Your task » Reproduce word for word the lines between those holding "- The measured" and "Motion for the", inclusive, and nothing else from the data below.

[Records excerpted from a collection]
++++++++++++++++++++

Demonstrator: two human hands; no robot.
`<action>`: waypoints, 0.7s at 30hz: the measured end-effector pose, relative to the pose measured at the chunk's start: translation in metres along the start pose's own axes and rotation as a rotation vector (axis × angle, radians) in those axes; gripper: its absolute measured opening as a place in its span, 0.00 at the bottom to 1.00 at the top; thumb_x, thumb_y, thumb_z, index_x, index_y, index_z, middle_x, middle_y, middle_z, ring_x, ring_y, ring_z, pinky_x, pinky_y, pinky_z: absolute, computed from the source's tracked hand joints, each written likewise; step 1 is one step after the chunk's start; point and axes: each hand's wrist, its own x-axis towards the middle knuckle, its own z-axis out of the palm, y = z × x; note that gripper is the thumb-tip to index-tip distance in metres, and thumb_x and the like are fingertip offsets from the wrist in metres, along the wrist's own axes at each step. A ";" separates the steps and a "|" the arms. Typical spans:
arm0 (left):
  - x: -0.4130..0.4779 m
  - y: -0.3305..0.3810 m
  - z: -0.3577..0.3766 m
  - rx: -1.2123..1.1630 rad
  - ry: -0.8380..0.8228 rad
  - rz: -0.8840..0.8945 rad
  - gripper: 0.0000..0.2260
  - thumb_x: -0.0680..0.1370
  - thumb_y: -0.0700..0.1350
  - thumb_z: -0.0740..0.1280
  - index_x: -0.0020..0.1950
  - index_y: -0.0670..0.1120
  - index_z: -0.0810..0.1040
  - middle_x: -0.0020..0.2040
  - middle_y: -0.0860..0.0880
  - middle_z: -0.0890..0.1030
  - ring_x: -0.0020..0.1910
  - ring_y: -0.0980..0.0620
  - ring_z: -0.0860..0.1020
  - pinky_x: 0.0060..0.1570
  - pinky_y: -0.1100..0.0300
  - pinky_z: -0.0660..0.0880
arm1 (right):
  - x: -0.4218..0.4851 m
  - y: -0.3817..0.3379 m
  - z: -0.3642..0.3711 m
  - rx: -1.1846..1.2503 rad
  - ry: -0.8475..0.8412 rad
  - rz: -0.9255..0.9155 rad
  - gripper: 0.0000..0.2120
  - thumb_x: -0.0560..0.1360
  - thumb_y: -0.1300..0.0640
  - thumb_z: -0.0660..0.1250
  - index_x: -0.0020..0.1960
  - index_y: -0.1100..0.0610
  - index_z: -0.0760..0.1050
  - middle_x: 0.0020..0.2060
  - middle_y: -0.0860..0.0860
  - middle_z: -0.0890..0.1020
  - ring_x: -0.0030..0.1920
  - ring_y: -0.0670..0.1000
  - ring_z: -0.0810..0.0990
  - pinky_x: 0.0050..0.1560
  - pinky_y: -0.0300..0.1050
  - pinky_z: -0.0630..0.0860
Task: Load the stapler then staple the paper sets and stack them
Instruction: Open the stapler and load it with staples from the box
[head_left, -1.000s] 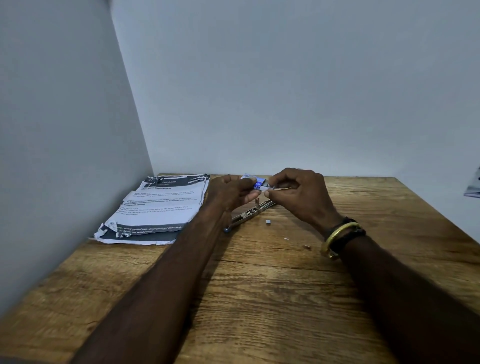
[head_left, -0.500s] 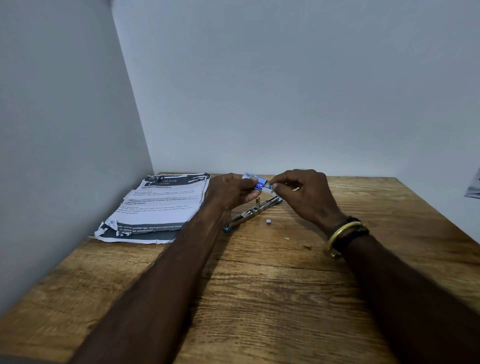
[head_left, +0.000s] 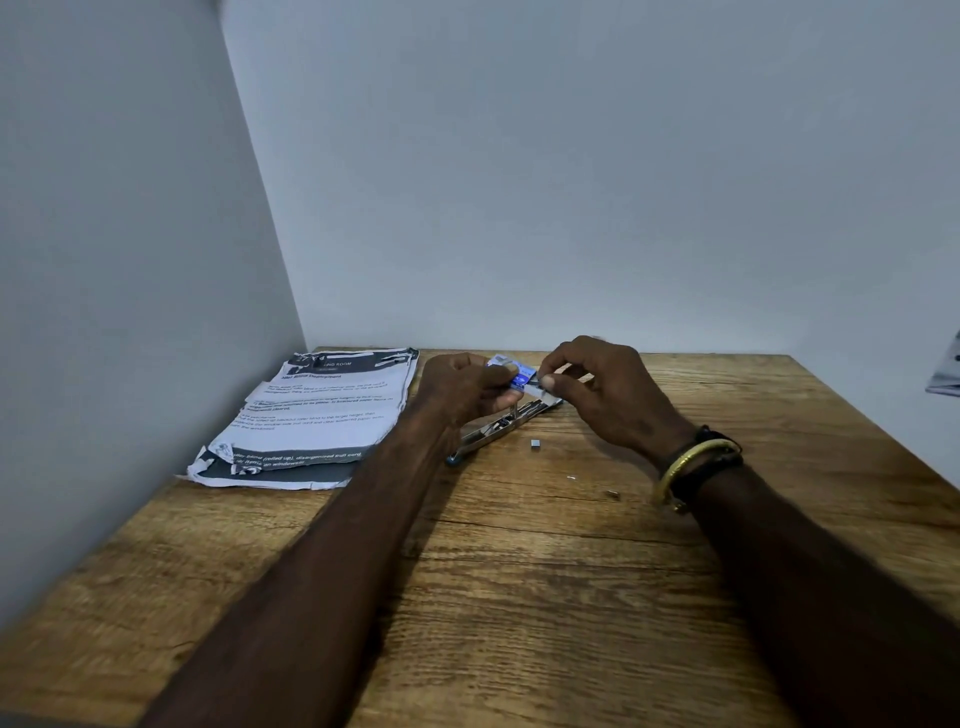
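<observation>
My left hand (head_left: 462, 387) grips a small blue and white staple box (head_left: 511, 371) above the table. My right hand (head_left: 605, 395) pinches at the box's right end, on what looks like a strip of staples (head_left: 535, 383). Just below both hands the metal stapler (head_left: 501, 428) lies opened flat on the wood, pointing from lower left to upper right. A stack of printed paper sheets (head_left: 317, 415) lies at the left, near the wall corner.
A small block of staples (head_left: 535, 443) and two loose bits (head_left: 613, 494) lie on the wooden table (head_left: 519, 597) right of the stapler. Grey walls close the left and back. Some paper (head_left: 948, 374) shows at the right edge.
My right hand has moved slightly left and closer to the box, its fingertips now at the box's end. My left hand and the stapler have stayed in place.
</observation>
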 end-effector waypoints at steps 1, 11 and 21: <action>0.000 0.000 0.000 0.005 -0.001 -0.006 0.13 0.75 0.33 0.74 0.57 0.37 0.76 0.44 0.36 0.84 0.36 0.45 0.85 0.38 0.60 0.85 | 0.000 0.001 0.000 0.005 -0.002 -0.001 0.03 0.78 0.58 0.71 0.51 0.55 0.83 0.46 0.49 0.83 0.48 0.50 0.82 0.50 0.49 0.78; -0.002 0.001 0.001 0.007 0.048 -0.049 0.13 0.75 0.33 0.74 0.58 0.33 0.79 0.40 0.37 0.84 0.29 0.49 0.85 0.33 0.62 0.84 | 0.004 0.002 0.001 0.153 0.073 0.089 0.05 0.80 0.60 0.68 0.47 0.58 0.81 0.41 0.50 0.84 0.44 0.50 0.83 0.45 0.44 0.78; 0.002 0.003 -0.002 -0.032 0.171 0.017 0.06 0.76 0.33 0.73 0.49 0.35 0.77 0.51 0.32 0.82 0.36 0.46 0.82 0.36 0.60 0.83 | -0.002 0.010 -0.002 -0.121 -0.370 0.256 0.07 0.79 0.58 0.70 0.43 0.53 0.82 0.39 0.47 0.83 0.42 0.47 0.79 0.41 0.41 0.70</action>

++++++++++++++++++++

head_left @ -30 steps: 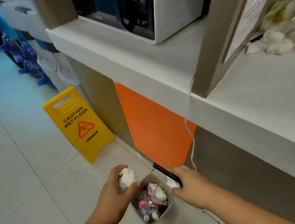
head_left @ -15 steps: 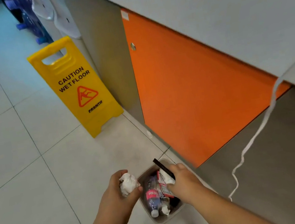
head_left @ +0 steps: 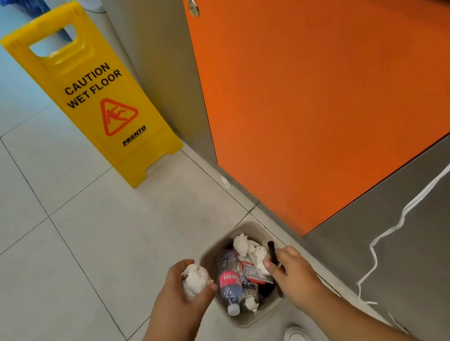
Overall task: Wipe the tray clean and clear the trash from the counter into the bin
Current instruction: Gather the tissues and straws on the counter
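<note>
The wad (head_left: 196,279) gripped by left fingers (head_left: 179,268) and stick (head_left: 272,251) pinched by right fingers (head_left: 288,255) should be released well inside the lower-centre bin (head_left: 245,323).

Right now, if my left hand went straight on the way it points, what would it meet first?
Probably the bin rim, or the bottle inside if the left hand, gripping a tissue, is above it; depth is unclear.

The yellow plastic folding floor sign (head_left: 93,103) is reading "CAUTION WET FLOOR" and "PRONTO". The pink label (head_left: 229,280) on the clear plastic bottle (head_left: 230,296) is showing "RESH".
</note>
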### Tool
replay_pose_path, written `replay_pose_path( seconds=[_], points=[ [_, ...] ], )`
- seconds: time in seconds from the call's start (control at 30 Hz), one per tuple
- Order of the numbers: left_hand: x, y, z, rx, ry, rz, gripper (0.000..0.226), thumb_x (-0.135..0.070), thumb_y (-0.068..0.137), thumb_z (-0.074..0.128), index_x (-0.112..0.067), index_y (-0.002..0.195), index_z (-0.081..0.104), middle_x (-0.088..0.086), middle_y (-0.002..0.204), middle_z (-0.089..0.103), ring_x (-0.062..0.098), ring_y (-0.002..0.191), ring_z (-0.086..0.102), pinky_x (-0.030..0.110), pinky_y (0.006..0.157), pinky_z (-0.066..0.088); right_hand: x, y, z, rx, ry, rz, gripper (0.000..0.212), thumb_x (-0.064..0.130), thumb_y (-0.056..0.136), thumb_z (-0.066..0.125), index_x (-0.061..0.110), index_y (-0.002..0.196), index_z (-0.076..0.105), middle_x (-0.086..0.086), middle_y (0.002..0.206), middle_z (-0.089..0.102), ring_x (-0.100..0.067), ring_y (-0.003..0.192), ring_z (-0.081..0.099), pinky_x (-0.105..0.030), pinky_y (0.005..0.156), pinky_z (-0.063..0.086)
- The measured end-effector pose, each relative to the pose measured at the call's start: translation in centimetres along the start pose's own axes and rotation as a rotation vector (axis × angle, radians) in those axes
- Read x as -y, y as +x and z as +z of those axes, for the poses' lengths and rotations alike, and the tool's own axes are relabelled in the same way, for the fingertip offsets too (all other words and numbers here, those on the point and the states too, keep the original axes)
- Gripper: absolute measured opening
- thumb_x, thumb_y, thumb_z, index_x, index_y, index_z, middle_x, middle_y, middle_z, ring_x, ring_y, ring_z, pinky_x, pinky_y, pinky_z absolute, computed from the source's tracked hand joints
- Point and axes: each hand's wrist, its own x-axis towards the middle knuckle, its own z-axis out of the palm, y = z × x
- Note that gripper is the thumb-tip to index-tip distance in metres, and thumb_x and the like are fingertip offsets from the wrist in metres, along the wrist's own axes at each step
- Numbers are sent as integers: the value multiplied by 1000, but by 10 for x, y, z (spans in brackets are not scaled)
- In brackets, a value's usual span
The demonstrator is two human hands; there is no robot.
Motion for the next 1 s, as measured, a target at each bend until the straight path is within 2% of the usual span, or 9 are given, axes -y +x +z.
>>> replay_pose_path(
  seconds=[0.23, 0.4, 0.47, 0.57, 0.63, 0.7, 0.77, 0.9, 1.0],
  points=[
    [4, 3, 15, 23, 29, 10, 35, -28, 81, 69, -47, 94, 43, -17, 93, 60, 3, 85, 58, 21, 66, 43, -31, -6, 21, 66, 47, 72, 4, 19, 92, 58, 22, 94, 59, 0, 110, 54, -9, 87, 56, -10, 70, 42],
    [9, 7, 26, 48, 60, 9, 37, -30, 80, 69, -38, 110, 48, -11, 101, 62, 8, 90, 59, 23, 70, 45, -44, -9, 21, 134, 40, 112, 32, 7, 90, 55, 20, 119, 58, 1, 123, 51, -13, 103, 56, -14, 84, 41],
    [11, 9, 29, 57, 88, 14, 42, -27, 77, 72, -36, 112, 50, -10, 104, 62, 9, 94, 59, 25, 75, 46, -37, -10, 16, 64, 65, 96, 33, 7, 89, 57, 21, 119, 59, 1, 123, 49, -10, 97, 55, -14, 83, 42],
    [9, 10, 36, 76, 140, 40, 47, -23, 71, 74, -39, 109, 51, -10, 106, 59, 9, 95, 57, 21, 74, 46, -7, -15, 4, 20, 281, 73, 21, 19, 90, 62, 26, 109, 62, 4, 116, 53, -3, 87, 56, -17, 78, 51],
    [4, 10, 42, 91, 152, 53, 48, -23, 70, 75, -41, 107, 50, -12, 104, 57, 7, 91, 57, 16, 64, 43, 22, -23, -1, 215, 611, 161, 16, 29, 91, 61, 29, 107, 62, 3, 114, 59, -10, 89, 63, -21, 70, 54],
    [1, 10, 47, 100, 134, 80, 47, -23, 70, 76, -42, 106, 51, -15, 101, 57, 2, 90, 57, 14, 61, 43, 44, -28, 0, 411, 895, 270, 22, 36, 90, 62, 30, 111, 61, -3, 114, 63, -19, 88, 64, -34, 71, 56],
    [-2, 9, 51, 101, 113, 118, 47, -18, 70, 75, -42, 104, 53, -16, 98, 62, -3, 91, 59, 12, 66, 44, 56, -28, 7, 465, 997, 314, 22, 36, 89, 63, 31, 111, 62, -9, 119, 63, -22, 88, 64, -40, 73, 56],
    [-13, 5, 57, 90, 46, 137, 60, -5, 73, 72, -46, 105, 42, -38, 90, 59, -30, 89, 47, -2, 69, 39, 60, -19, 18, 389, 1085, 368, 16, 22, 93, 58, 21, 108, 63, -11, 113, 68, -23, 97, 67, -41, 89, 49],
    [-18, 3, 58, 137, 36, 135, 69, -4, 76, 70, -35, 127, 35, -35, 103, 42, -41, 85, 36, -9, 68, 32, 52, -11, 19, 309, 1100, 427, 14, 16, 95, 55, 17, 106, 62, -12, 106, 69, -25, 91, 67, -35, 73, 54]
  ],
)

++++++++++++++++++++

Solution below »
- The measured end-effector pose, each relative to the pose measured at the call's start: translation in centimetres along the start pose's own axes and rotation as a rotation vector (axis × angle, radians) in those axes
- Read x as -y, y as +x and z as +z of those axes, for the poses' lengths and rotations alike, and the tool's own axes are relabelled in the same way, for the fingertip offsets too (all other words and numbers here, those on the point and the states too, keep the original axes)
- Gripper: absolute measured opening
- thumb_x, thumb_y, thumb_z, index_x, index_y, index_z, middle_x, middle_y, middle_z, ring_x, ring_y, ring_z, pinky_x, pinky_y, pinky_z absolute, computed from the source's tracked hand joints
- Point and axes: each hand's wrist, its own x-axis towards the middle knuckle, its own z-axis out of the palm, y = z × x
- Note that gripper is the thumb-tip to index-tip distance in metres, and thumb_x and the like are fingertip offsets from the wrist in metres, along the wrist's own axes at each step
- Numbers are sent as integers: the value multiplied by 1000, but by 10 for x, y, z (spans in brackets are not scaled)
- In brackets, a value's usual span
The demonstrator is two human hands; there is no robot.
Motion for the next 1 s, as measured, a target at each bend until the straight path is within 2% of the usual span, or 9 are given, axes -y +x +z.

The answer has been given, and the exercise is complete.